• Your assignment:
Take the data from its first line. Print each line exactly until the line containing "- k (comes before" has been printed too.

• Recorded information:
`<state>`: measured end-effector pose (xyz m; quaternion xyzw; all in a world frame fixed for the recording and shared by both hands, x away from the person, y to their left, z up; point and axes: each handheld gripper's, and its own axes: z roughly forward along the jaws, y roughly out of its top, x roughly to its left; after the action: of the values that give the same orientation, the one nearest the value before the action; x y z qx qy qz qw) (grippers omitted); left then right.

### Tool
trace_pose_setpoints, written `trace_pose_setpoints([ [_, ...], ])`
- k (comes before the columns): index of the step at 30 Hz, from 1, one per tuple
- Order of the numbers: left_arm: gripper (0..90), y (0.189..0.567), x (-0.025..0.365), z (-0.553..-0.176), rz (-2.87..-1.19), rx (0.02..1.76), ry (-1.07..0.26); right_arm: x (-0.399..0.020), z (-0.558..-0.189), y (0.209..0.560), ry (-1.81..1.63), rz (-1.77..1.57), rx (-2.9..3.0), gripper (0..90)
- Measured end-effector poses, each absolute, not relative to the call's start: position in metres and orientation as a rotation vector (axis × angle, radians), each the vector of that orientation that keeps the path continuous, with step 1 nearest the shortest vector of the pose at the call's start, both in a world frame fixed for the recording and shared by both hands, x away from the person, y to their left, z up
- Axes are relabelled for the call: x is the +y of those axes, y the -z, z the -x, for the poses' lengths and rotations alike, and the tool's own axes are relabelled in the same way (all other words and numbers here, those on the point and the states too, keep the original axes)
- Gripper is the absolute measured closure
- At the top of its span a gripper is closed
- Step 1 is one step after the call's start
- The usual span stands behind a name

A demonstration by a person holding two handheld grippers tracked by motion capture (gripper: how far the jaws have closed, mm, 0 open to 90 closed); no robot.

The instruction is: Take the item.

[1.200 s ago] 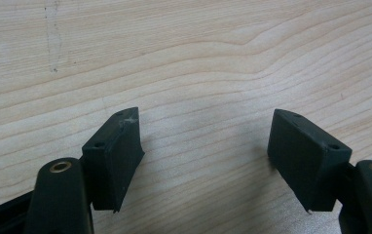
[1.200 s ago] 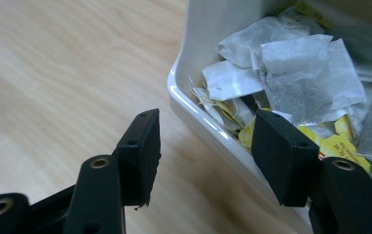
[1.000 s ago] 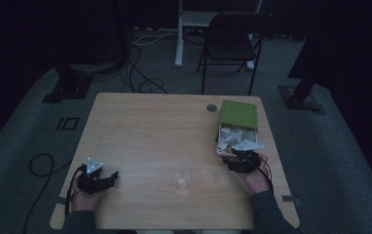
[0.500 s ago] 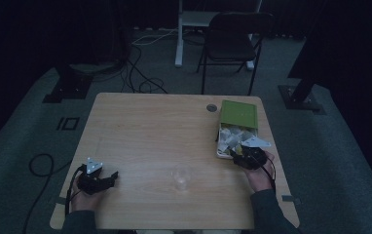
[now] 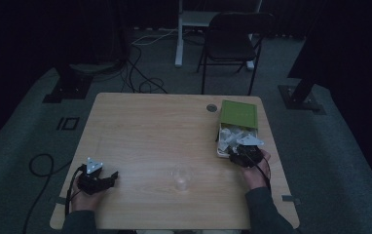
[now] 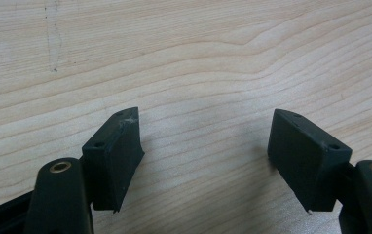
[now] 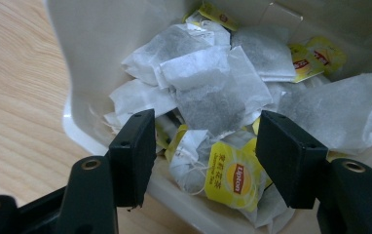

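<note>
Just over the near edge of the box point(image 7: 82, 73), the right gripper point(image 7: 206, 146) has its jaws apart, lately widening, around a pile of tea bags point(image 7: 213, 92) without pressing any. Well apart, the left gripper point(image 6: 206, 146) rests wide apart on the bare table point(image 6: 184, 58).

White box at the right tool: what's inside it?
The white box holds a loose heap of tea bags, several with yellow tags. The heap covers the box's bottom, so anything underneath is hidden.
</note>
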<state>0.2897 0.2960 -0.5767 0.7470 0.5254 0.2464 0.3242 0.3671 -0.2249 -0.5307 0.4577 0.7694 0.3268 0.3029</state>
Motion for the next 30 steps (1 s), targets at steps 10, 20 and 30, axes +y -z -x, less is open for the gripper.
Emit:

• Answer to the problem:
`<state>`: measured end-effector pose (xyz m; quaternion xyzw; all in a world frame fixed for the recording and shared by both hands, x away from the person, y to their left, z up; point and axes: each handheld gripper's, and its own axes: z roughly forward along the jaws, y roughly out of its top, x roughly to its left; after the action: of the values that give the same orientation, the one nearest the value before the action; x y z qx qy qz qw) (grippers omitted); left then right.

### Tool
trace_pose_setpoints, written `trace_pose_setpoints([ [_, ...], ])`
- k (comes before the columns): index of the step at 30 Hz, from 1, one per tuple

Output for this exercise is now complete.